Virginia Tech mathematicians target data center inefficiency
The manic pace of sharing, storing, securing, and serving data has a manic price – power consumption. To counter this, Virginia Tech mathematicians are leveraging algebraic geometry to target the inefficiencies of data centers.
“We as individuals generate tons of data all the time, not to mention what large companies are producing,” said Gretchen Matthews, mathematics professor and director of the Southwest Virginia node of the Commonwealth Cyber Initiative. “Backing up that data can mean replicating and storing twice or three times as much information if we don’t consider smart alternatives.”
Instead of energy-intensive data replication, Matthews and Hiram Lopez, assistant professor of mathematics, explored using certain algebraic structures to break the information into pieces and spread it out among servers in close proximity to each other. When one server goes down, the algorithm can poll the neighboring servers until it recovers the missing data.
Mathematicians have known since the 1960s that polynomials can be used to store information. But in the last decade, researchers discovered how to build special polynomials that can store data in convenient configurations for applications like recovering missing information locally.
“Turns out there’s some beautiful mathematical structures that were developed over the years that can provide a better way to store data and serve additional requests,” Matthews said.
Their presentation of a new method for storing and serving data was featured in an invited review article in the December edition of IEEE BITS magazine.
Matthews and Lopez’s work comes at a time when demand for electricity is surging across the nation: Grid planners forecast peak demand to increase by 38 gigawatts through 2028. The anticipated increase is largely due to the construction of new data centers, many of which are under construction or being planned in Virginia.

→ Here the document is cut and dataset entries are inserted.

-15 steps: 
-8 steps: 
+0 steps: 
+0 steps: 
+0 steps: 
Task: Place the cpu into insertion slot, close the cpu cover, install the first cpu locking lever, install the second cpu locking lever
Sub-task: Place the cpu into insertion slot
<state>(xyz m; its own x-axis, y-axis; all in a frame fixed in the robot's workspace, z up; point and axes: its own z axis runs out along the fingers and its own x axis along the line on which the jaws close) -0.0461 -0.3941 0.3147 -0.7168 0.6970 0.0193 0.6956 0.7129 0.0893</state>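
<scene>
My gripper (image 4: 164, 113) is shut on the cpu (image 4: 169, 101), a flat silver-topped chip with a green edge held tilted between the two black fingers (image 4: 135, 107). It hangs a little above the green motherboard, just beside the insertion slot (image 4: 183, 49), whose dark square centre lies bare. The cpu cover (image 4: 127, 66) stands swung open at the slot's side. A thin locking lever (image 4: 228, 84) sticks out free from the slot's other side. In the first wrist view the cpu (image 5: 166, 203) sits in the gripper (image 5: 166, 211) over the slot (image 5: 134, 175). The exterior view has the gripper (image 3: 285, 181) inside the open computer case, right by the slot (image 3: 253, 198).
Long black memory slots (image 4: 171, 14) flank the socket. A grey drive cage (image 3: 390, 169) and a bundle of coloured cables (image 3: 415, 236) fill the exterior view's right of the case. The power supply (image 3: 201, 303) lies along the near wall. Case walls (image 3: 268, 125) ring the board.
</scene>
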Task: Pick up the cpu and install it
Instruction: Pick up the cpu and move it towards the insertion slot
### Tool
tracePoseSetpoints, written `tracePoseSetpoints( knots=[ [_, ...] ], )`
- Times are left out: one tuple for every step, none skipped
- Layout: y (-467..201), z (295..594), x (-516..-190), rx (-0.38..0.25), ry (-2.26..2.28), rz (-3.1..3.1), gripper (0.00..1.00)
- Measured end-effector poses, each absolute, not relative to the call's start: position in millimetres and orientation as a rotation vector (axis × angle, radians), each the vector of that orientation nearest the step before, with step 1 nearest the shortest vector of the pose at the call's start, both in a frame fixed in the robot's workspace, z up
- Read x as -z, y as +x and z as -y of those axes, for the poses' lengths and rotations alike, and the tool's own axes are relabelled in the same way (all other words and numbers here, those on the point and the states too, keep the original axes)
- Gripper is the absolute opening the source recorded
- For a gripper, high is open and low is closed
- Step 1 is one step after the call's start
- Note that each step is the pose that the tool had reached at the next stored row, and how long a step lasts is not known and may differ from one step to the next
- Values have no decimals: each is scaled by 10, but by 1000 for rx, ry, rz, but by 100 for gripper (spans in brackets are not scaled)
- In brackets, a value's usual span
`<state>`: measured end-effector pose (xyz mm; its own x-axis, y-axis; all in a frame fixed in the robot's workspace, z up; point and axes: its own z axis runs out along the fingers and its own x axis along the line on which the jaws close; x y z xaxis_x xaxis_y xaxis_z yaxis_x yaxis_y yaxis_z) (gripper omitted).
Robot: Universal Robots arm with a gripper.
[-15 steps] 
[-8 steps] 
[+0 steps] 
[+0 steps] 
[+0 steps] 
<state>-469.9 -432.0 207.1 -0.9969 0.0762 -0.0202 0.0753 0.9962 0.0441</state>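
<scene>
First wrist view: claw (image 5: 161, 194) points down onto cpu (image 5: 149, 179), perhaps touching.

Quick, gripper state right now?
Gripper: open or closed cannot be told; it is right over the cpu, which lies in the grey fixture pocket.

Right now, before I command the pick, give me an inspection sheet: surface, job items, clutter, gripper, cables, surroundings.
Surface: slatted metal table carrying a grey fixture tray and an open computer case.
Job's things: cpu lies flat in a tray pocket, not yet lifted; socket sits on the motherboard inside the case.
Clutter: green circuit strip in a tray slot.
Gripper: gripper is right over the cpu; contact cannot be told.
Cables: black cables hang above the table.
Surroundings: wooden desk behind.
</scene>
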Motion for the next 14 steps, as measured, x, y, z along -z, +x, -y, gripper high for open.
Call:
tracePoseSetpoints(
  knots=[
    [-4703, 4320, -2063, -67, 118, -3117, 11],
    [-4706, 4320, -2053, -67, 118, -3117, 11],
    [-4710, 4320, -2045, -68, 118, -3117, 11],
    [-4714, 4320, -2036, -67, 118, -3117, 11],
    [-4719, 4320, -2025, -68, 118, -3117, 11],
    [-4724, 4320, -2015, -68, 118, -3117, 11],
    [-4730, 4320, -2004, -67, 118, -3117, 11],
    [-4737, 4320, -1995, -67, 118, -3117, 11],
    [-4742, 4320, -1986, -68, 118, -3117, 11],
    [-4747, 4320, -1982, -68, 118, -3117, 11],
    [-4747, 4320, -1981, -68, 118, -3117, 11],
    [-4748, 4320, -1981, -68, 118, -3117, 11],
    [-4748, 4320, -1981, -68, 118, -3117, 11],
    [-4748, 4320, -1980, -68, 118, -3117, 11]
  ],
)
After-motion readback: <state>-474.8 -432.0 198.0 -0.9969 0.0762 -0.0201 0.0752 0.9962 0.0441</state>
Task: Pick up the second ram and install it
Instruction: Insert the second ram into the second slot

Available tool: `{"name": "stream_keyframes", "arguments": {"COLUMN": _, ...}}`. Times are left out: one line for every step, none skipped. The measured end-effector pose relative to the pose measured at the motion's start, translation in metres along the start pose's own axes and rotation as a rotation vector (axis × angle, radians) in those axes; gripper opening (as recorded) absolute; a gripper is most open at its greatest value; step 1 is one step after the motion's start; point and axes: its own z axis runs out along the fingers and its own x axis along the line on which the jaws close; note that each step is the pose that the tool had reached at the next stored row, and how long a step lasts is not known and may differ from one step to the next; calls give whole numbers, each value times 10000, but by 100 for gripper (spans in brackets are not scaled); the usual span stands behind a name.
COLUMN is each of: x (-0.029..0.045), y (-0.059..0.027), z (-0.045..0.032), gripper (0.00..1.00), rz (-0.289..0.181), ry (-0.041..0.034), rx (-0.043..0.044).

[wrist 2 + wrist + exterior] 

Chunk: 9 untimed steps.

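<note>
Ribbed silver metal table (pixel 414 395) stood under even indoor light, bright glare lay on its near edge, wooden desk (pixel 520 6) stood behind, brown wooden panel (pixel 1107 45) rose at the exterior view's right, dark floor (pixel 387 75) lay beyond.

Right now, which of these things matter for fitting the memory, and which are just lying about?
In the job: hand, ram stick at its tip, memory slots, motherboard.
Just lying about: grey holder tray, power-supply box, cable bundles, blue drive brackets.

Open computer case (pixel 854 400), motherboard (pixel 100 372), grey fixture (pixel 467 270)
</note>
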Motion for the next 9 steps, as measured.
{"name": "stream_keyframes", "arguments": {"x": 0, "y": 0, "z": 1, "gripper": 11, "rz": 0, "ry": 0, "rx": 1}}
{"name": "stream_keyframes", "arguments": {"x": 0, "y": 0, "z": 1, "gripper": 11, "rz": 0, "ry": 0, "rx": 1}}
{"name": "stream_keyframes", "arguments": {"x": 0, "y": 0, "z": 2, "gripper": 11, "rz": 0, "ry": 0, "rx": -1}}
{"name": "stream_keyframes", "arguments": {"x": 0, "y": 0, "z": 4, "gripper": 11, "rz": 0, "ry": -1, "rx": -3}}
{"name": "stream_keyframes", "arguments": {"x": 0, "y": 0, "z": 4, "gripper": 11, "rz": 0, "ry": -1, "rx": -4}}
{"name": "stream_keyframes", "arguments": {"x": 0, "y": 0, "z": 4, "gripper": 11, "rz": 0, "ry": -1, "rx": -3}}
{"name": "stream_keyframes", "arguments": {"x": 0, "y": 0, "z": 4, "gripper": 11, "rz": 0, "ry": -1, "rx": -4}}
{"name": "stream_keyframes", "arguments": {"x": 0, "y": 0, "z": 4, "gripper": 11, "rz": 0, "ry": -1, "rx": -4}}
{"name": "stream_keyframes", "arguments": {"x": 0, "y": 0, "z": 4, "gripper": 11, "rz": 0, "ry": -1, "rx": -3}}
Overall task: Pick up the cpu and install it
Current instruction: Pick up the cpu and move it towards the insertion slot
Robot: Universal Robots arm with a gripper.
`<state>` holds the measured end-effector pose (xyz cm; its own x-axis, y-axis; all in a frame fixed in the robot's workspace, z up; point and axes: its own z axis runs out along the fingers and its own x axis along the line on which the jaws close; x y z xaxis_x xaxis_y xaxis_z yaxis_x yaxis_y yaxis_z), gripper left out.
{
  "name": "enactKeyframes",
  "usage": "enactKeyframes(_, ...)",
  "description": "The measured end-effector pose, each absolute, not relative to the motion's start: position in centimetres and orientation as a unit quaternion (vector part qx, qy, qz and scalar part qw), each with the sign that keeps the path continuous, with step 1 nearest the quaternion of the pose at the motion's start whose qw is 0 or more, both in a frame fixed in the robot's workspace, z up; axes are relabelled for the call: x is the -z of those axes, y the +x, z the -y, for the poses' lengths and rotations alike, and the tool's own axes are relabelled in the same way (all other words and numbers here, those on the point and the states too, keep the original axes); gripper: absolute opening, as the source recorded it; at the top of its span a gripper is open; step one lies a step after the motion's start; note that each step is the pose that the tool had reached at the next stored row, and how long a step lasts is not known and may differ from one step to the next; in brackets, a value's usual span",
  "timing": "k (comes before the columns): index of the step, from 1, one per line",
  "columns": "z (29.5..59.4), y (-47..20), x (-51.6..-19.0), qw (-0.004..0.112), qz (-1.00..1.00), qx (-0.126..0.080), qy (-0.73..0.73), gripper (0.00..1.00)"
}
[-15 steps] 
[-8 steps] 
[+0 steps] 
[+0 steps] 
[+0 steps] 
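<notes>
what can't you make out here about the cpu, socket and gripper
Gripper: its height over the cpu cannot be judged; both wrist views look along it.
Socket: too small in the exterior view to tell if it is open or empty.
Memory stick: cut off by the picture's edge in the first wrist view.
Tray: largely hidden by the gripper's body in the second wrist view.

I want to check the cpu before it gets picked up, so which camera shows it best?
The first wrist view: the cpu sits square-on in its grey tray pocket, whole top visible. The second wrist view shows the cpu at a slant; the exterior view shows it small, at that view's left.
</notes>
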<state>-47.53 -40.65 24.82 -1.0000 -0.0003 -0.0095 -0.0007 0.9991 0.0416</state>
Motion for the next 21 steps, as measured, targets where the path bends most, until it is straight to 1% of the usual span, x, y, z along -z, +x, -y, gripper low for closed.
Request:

Besides targeting inefficiencies in how server farms store data, the method also addresses energy use associated with how data center algorithms search for requested information.
“All of these structures are tied to the physical world, and they are subject to space and time,” said Lopez. “It takes energy to find and retrieve information.”
If too many people try to access the same information at the same time, the system will fail and result in what’s colloquially referred to as “breaking the internet.” When a selfie or a video goes viral, every request to see or share the content pings some of the servers that store the backups. At some point, there are no copies available to be viewed — and the server crashes.
Matthews and Lopez’s technique, which uses an error-correcting code, improves data access and storage in two main ways:
- Servers don’t have to store complete duplicates of any information, which means they now have more storage space.
- During server failure or data erasure, the algorithm doesn’t have to expend energy searching the entire network to recover the missing information — it simply needs to see what the neighboring servers have in store.
In a subsequent research project and publication for Designs, Codes and Cryptography, Matthews and collaborators noted that the underlying structure of a particularly famous class of error-correcting codes, called Reed Muller codes, allows for the recovery of missing information naturally.
This type of application demonstrates how deep mathematics can be relevant and impactful to issues that our society is facing, not just here in the commonwealth, but as a nation and as a global community, Matthews said.
“Improving the systems and processes we already have in place can help us meet our goals for sustainable growth,” Matthews said.